Chroniques de l’artiste

Qu’est-ce qu’un artiste si ce n’est quelqu’un qui crée pour le simple plaisir de créer ? Un artiste crée quelque chose de plus grand que lui, de plus profond que lui, de plus ample que lui. C’est le propre de l’artiste que d’être capable de créer pour les autres. A quoi sert l’art s’il n’est pas destiné aux autres ? Le footballeur est précisément cela : son expression sur le terrain est destinée à tous les autres, sauf à lui. Sur son terrain de football, le joueur est le seul à ne pas pouvoir se voir, le seul à avoir une vision incomplète de ses actions. Et c’est bien en cela qu’il révèle sa puissance et son unicité. Car il n’y a pas deux êtres humains identiques, et encore moins deux artistes à l’image l’un de l’autre.

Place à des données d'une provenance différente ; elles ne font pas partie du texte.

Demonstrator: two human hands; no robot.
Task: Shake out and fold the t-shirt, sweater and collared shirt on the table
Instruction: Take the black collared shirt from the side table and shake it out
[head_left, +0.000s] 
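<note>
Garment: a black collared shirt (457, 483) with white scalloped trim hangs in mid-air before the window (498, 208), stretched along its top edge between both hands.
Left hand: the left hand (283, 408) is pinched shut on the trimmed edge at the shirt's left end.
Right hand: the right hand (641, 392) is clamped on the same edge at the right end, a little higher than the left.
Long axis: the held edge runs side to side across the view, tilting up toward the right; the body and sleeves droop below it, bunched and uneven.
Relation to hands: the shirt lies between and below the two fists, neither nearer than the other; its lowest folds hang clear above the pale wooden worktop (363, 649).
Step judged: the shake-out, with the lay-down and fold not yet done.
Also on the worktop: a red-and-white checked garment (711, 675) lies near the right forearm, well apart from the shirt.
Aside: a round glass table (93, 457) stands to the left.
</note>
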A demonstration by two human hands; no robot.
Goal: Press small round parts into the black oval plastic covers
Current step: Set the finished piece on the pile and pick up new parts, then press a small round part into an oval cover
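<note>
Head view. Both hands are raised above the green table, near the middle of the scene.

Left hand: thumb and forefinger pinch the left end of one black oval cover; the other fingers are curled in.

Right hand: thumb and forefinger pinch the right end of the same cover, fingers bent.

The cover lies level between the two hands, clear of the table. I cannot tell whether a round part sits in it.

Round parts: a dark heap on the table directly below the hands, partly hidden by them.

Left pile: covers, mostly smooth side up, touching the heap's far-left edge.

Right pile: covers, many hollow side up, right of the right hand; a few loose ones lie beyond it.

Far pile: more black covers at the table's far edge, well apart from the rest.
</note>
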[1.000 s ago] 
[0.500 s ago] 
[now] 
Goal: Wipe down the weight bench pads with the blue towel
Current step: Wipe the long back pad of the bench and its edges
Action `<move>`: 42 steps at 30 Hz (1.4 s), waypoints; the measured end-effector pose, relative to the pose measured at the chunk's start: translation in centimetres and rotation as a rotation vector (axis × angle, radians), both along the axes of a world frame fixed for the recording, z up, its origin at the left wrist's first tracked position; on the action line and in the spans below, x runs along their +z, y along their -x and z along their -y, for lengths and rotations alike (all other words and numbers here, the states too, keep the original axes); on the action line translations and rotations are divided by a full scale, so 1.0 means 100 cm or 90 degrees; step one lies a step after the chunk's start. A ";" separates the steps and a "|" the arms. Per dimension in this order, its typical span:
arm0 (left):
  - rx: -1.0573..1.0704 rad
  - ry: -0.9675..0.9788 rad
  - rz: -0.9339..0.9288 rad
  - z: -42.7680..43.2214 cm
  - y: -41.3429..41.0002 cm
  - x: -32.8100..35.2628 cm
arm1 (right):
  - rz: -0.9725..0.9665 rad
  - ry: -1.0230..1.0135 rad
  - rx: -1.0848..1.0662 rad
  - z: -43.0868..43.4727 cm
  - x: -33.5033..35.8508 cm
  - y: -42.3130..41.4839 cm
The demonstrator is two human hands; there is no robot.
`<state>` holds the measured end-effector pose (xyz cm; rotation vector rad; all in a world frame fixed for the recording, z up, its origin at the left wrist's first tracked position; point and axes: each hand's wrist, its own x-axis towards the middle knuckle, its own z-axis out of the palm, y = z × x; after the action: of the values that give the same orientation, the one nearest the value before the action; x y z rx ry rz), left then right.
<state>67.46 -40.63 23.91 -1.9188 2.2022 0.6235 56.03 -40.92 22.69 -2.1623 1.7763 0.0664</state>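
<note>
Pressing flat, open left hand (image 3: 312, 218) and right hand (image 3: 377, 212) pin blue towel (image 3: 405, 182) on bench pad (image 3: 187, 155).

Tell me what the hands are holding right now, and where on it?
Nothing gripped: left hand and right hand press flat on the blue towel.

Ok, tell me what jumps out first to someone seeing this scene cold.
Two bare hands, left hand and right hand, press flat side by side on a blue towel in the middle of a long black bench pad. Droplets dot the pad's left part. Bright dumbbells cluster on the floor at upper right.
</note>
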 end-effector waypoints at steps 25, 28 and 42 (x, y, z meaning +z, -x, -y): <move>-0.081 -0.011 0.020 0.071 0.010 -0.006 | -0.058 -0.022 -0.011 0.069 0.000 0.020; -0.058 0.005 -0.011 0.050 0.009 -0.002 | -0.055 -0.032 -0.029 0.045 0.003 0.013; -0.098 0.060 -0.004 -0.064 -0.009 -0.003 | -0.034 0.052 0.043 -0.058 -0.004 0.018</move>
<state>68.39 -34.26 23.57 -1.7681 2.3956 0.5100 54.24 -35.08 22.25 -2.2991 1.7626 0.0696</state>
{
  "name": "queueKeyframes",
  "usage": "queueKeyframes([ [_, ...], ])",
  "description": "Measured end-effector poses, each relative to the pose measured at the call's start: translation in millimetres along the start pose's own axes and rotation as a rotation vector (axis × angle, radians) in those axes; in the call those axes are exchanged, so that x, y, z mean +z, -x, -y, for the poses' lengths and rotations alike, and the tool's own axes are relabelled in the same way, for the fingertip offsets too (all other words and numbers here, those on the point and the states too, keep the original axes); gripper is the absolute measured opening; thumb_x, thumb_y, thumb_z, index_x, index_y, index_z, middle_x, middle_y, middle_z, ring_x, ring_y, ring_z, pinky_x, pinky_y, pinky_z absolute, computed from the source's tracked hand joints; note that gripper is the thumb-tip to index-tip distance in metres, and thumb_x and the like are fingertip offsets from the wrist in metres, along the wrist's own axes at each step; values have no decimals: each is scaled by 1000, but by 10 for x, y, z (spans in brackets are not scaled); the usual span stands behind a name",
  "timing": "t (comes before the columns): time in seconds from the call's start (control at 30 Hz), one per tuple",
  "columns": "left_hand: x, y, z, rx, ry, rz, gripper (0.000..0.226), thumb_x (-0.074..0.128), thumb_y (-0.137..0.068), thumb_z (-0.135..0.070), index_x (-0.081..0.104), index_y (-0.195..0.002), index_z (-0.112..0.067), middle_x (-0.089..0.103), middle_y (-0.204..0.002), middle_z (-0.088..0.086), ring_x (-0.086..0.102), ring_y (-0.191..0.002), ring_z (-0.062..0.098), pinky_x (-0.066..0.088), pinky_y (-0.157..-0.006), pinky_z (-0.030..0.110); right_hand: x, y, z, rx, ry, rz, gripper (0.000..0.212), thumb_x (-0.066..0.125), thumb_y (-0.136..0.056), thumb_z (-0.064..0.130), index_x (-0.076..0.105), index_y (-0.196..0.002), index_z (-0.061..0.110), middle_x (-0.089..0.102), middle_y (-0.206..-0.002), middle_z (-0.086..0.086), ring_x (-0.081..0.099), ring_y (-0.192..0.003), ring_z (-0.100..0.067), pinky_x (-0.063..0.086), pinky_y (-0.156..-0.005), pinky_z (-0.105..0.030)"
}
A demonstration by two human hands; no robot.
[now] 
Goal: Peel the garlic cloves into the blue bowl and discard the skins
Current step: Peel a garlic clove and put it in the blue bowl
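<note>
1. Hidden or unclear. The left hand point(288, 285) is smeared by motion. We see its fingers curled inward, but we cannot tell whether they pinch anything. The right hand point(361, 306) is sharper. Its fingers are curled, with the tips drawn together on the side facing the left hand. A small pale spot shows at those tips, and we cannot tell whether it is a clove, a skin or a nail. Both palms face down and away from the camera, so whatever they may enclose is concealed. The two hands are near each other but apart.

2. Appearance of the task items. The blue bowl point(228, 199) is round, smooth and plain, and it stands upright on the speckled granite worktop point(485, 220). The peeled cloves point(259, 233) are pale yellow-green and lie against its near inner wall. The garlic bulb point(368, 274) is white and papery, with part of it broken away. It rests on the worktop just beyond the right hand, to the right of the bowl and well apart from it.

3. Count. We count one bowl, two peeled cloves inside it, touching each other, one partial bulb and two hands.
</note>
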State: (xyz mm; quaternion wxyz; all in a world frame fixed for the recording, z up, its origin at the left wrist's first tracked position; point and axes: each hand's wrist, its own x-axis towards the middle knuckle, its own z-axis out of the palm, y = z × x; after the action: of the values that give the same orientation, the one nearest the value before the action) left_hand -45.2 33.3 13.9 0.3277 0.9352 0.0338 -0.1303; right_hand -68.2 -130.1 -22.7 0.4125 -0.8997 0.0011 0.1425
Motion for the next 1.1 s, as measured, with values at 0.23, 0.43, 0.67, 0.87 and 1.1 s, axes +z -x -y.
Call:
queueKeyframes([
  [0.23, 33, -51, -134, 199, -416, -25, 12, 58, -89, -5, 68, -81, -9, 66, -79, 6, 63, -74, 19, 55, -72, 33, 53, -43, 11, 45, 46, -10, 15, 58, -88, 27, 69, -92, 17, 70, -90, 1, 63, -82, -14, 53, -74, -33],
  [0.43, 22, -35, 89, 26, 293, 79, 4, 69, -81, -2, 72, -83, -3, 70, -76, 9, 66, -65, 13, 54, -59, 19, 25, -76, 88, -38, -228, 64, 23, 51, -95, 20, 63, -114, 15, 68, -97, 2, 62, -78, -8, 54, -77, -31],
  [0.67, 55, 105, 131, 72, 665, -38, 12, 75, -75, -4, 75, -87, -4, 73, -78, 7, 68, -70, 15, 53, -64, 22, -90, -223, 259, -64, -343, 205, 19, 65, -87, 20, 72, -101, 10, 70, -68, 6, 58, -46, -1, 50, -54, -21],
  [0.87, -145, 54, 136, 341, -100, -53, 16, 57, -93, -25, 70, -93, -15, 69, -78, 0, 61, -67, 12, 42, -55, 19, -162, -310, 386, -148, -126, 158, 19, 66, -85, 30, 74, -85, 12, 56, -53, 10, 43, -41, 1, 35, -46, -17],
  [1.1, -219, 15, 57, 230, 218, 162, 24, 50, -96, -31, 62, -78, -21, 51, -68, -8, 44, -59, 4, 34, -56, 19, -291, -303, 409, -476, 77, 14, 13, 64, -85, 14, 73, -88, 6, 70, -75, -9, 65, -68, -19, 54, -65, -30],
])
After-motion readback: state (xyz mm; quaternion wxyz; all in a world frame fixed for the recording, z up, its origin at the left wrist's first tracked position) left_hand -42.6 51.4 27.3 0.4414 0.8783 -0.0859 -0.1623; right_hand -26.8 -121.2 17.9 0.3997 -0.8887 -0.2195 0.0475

Leonardo da Vinci a été copié des milliers de fois. Le génial florentin Michelangelo di Lodovico Buonarroti Simoni a été l’inspiration de centaines d’autres sculpteurs, de peintres, d’artistes en tout genre. Il en va de même pour Véronèse, Delacroix, Le Bernin, le Titien, et tant d’autres, et tant d’autres dont le talent n’a d’égal que la lumière du jour. Et c’est cela qui fait d’eux des artistes et des personnes hors du commun. Mané Garrincha a inspiré des générations entières de dribbleurs, d’attaquants, d’ailiers. El Trinche Carlovich a redonné au football son expression populaire la plus pure. Mais ils ne sont pas les seuls. Ronaldinho Gaúcho, Kazimierz Deyna, Lev Yashin : tous ont, à leur manière, rendu le football différent. Meilleur peut-être, mais différent assurément. Et ils ont été copiés à la façon des artistes de la Renaissance.

Art jubilatoire, célébration de l’être

L’art jubilatoire célèbre intimement l’être artistique, et en cela l’être humain. Car célébrer quelque chose, c’est célébrer la chaîne d’éléments qui ont conduit à l’accomplissement et à l’aboutissement de cet acte. Il est inenvisageable de célébrer Pharaon sans penser aux hommes libres et aux esclaves morts pour lui, par lui et contre lui. Il en va de même pour le football. L’art contenu dans chacune des actions des footballeurs est donc ontologiquement lié à leurs actions sur le terrain mais aussi à l’ensemble de réactions ayant conduit à ces actions. Du choix de la chaussure jusqu’aux premiers ballons touchés à peine gamin, tout représente l’art du footballeur.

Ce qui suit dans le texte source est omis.